**Task instructions**
Quote exactly the lines from the one with "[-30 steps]" to the end of the data, both included; omit the pictures.
Provided data START
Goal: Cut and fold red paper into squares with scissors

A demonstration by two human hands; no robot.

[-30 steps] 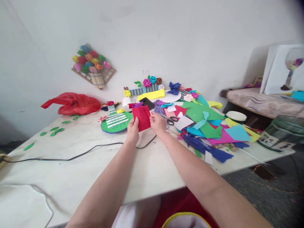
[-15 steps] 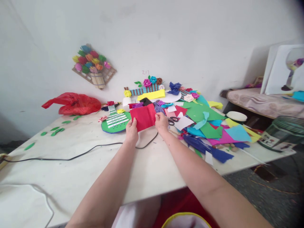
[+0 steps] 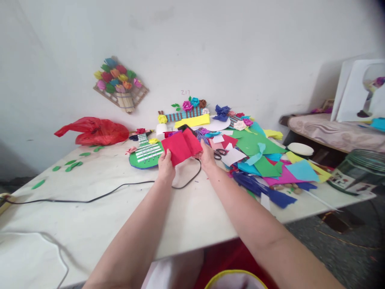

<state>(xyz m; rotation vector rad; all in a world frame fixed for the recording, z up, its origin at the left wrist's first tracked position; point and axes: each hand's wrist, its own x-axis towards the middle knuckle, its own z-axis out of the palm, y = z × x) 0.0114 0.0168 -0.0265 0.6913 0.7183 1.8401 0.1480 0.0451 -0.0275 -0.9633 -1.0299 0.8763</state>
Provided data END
**Output**
[-30 steps] 
[-15 steps] 
[+0 steps] 

<state>(xyz m; rotation vector rad; all in a world frame fixed for the recording, z up, its origin at the left wrist's first tracked position; point and axes: each hand's wrist, its own x-axis towards the middle knuckle, its own z-axis out of the palm, y = z × x) 0.0114 0.0168 -0.0265 0.6913 0.7183 1.8401 0.1480 0.0451 -0.0275 -0.9633 -1.0299 0.8763</state>

For this exercise, nothing more remains to be done.